REQUIREMENT
Copy every line of the data below exactly as given, except for the pictures.
·····
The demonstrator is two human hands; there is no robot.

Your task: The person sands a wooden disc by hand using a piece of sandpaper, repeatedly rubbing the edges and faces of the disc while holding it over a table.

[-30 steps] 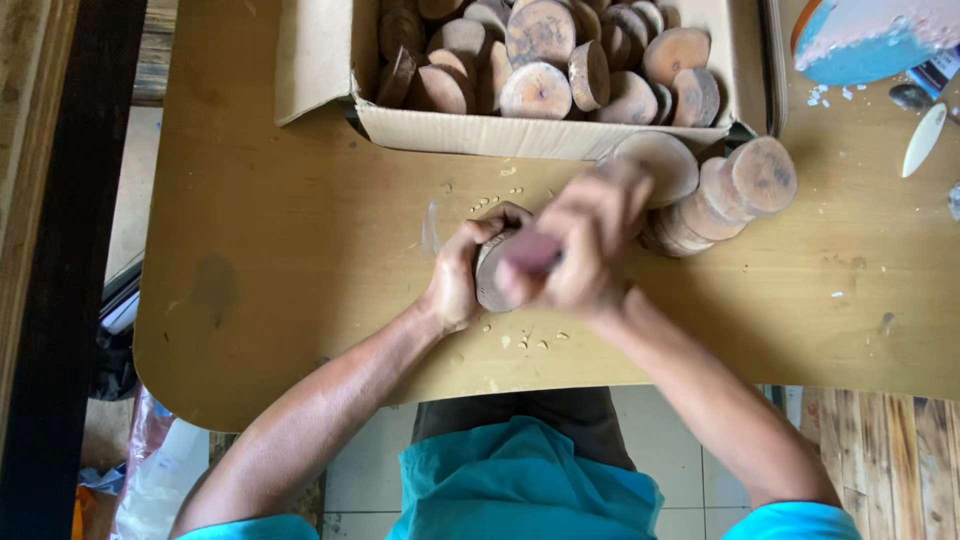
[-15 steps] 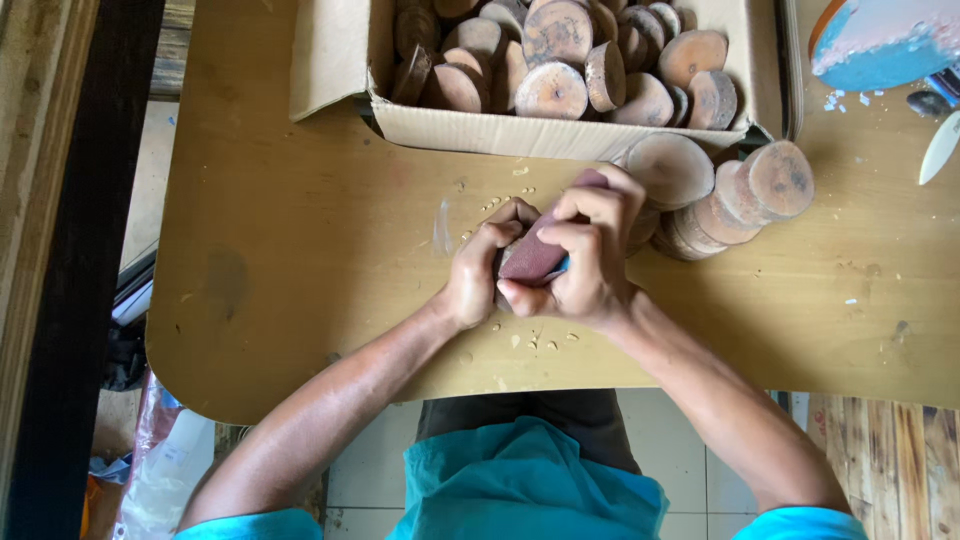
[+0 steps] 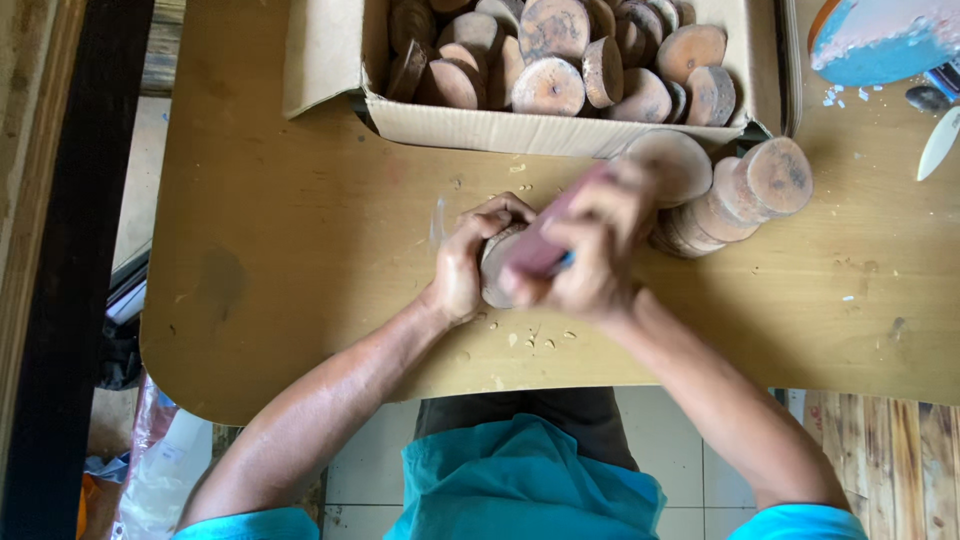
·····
OUTPUT FOR THIS EXERCISE
The demonstrator is two human hands; there is no robot.

Your task: The person sands a wooden disc by hand using a piece of sandpaper, repeatedly rubbing the edges and faces of the disc while holding it over a table.

[-30 steps] 
[-15 steps] 
[+0 steps] 

With this output, the exercise is done.